Site oficial do artista Louis "Cork" Marcheschi: http://www.corkmarcheschi.com/
Por volta de 1966, Marcheschi que tocava numa banda de Rhythm’n’Blues – The Ethix – que actuava em clubes da Califórnia e do Nevada, conseguiu editar um single muito apropriadamente denominado “Bad Trip”. Inusitadamente experimental e ruidoso, podia ser tocado a 33 ou a 45 rotações, sem perder a melodia ou o ritmo, já que, pura e simplesmente não estavam ali presentes.
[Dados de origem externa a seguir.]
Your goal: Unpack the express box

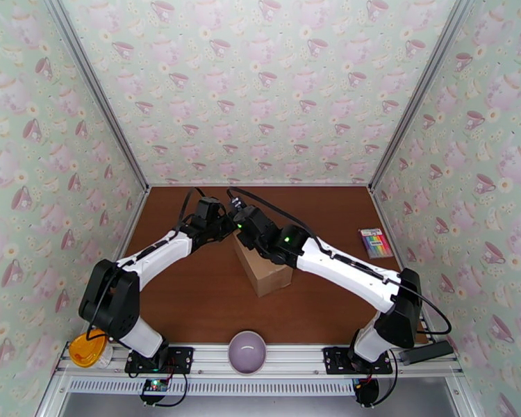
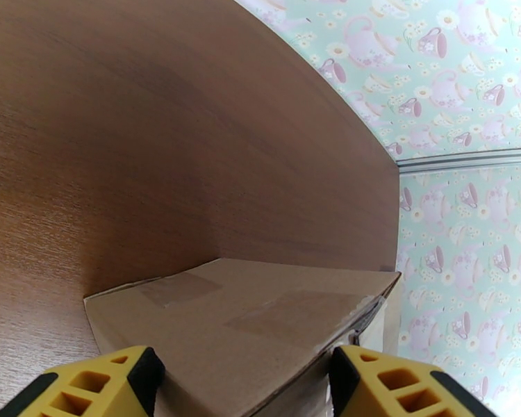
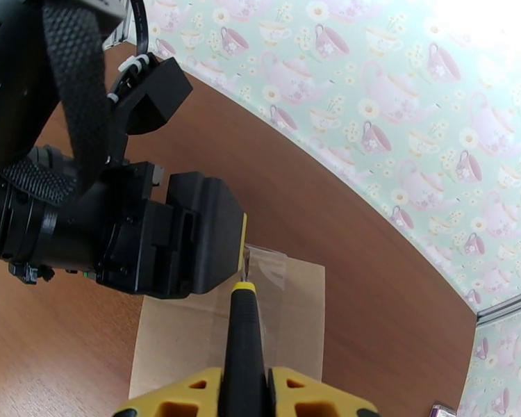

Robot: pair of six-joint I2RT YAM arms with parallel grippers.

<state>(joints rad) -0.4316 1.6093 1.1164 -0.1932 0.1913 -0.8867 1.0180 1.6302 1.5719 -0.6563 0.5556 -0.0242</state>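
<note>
At 6 o'clock a purple bowl sits on the near rail. Bare table opens toward 7 and 5 o'clock. The express box stands at centre, flaps down and taped. The left gripper straddles it, fingers wide and holding nothing. The right gripper clamps a black-handled cutter, its tip on the tape. A marker pack lies at 3 o'clock.

The right gripper, yellow-fingered, is clamped on a slim black tool with a yellow collar near its tip. The tip sits at the glossy clear tape on the plain brown cardboard express box, which rests on the brown wooden table. The left gripper, black with a yellow pad edge, hangs just beside that tape. Green teapot-patterned wallpaper stands behind.
</note>
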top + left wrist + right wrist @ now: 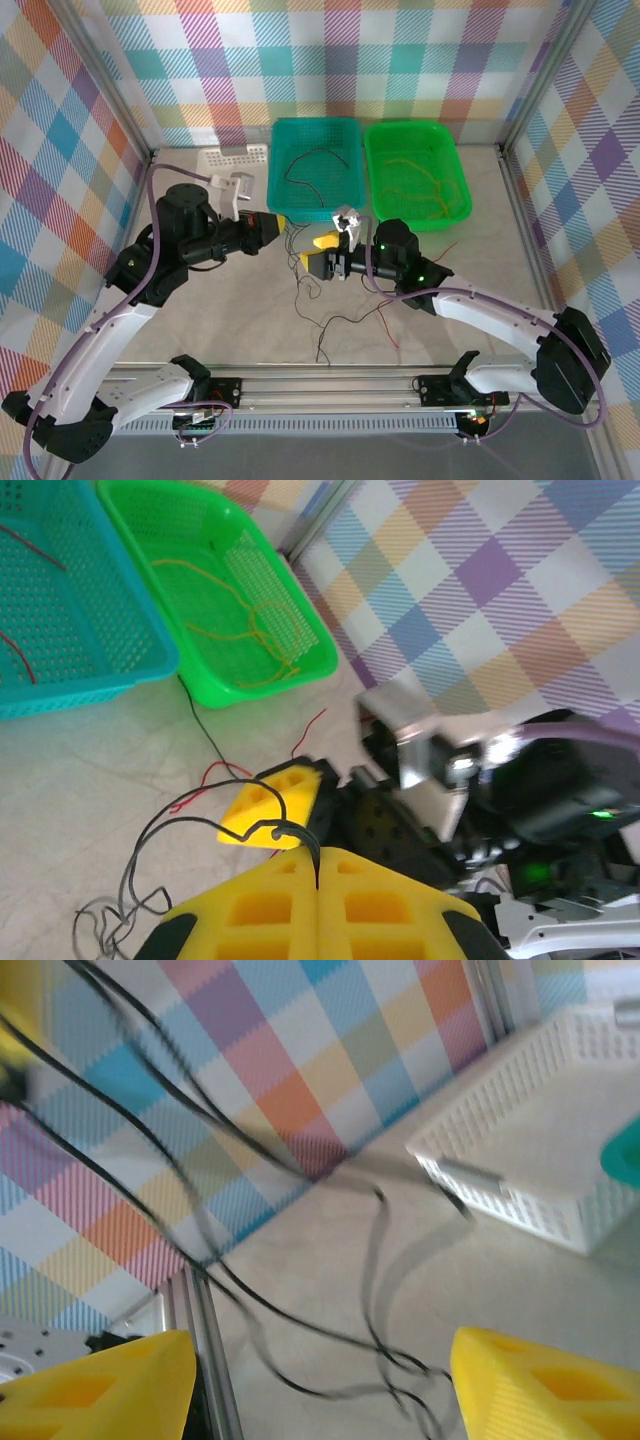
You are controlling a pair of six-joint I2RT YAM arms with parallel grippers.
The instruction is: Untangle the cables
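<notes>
Left end effector (318, 865) closed; right end effector (320, 1380) open.

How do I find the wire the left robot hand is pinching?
Find the teal basket at the back. Just in front of it is the left gripper, yellow and shut. The wire it pinches is black, not red like the loose wires nearby.

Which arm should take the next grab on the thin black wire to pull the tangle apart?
Right. The left gripper is shut on the thin black wire, anchoring it. The right gripper is open with black strands passing between its yellow fingers, so it probably only needs to close and pull.
</notes>
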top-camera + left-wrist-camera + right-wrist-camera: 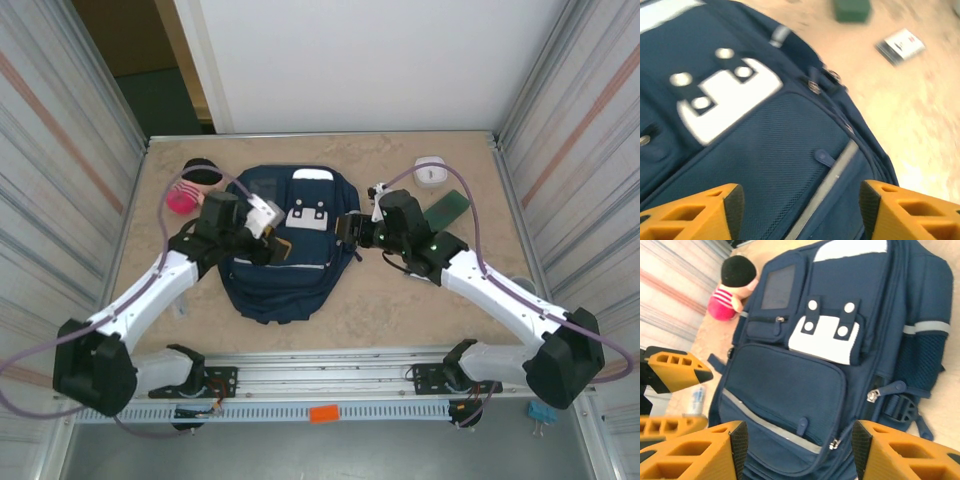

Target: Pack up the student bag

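The student bag (290, 262) lies flat in the middle of the table, navy with a white patch (825, 337) and a grey reflective stripe (830, 182) on its front pocket. My left gripper (275, 243) hovers over the bag's left side, open, its orange fingers (700, 212) spread above the front pocket and a small zipper pull (823, 157), holding nothing. My right gripper (347, 232) is at the bag's right edge, also open and empty (797, 445), facing the front pocket. The left gripper's orange fingers (675, 371) show past the bag in the right wrist view.
A pink doll with black hair (190, 188) lies left of the bag's top. A white round object (431, 171) and a dark green block (446, 210) sit at the back right. A small white and black card (901, 46) lies on the table. Metal walls enclose both sides.
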You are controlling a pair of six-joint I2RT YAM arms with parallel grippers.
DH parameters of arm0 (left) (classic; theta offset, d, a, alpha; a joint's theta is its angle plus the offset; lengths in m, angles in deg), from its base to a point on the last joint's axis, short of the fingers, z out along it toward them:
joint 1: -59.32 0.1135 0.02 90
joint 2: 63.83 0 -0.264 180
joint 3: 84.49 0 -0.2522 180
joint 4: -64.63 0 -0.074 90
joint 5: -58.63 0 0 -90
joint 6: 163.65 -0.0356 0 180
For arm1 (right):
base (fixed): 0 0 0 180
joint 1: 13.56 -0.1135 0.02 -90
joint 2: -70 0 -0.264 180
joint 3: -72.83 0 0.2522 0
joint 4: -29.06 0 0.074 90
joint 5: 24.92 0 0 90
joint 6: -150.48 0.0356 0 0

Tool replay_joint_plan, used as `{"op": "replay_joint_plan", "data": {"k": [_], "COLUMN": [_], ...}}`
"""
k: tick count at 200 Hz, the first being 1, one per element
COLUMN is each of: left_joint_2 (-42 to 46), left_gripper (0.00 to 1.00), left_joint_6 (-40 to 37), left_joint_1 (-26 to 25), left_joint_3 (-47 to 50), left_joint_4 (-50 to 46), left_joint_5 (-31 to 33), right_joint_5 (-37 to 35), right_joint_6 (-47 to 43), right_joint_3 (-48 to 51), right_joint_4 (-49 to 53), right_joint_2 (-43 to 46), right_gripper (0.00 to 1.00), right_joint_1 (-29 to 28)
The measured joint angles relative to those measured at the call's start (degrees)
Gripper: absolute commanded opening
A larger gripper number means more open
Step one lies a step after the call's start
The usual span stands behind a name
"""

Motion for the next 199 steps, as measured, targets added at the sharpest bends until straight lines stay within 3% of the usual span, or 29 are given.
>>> {"op": "replay_joint_plan", "data": {"k": [29, 59, 99, 158, 164, 199], "left_joint_2": [-6.10, -11.02, -14.38, -17.57, -17.79, -18.25], "left_gripper": [0.70, 0.75, 0.83, 0.83, 0.80, 0.41], "left_joint_6": [-17.18, -26.84, -31.34, -31.67, -31.61, -31.01], "left_joint_1": [-6.10, -8.57, -10.12, -12.74, -13.05, -13.68], "left_joint_3": [-1.20, -1.22, -1.25, -1.16, -1.11, 0.00], "left_joint_4": [-3.58, -4.48, -2.64, 2.51, 2.91, 6.29], "left_joint_5": [-0.15, 1.60, 5.33, 13.92, 14.75, 18.16], "right_joint_5": [-0.68, -1.22, -1.95, -1.97, -1.97, -2.16], "right_joint_6": [0.02, 0.02, 0.02, 0.02, 0.02, 0.04], "right_joint_3": [1.62, 2.58, 3.43, 3.65, 3.74, 4.35], "right_joint_4": [0.61, 0.76, 1.09, 1.09, 1.07, 1.05], "right_joint_2": [0.59, 1.14, 1.99, 2.21, 2.21, 2.19], "right_gripper": [0.58, 0.58, 0.59, 0.59, 0.59, 0.59], "right_joint_1": [0.09, 0.09, 0.20, 0.46, 0.46, 0.61]}}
Mas o mais interessante é que só foi possível criar essa faixa com a ajuda de um instrumento electrónico criado e modificado pelo criativo músico - que mais tarde e sem espanto se tornaria num nome relevante da escultura cinética e instalação em espaços públicos – combinando theremins, caixas de distorção, um tubo de cartolina e um altifalante recuperado de um bombardeiro da IIª Guerra Mundial! Este mesmo instrumento seria a marca distintiva do grupo seguinte formado pelo futuro escultor, pelo guitarrista Dave Blossom e pela sua esposa Nancy, pelo baterista Kim Kinsey e pelo sempre intoxicado Larry Evans: estou a falar de Fifty Foot Hose. Menos famosa do que qualquer das bandas anteriormente referida, foi talvez das primeiras a cruzar consistentemente a electrónica no rock psicadélico, tornando-se um antecedente significativo das experiências de Pere Ubu, Chrome ou Throbbing Gristle.
Apenas um álbum, editado em 1969, mas gravado entre 1967 e 1968, ao mesmo tempo que acompanhavam em concerto bandas como os Blue Cheer, Chuck Berry ou os Fairport Convention, deixou como testemunho daquela época criativa e aberta à experimentação – não obstante o facto de o disco editado pela Limelight não ter tido sucesso comercial e isso ter ditado também o fim do projecto – um disco, “Cauldron”, heterogéneo mas paradoxalmente consistente. Foi sobretudo por razões financeiras e de sobrevivência que quase todos os membros da banda migraram para a produção californiana do musical “Hair”, tornando-se Nancy Blossom na sua voz principal, enquanto Cork Marcheschi regressou à escola de Belas-Artes para construir uma carreira sólida na escultura e instalação com néons e som ambiental, pondo assim fim aos Fifty Foot Hose… pelo menos durante os 30 anos seguintes, já que em 1996 Marcheschi e David Blossom reúnem-se mais uma vez para os fazer renascer, com alguns concertos ao vivo e com novos músicos, gravando no ano seguinte um novo álbum “Sing Like Scaffold”. Alguns membros dessa nova formação fundam nos inícios do século XXI uma banda cheia de humor dadaísta e espírito de experimentação patafísica, os Kwisp, lançando em 2004 “Teriyaki Vest Odissey”, ainda com a colaboração de Marcheschi. Ouviremos, no entanto, apenas faixas do disco seminal, “Cauldron”. “Fantasy” acompanhou-nos em fundo. Já de seguida, escutaremos a faixa homónima “Cauldron” e depois “Red the Sign Post” [faixa 6], onde a voz de Nancy ressoa o estilo de Grace Slick.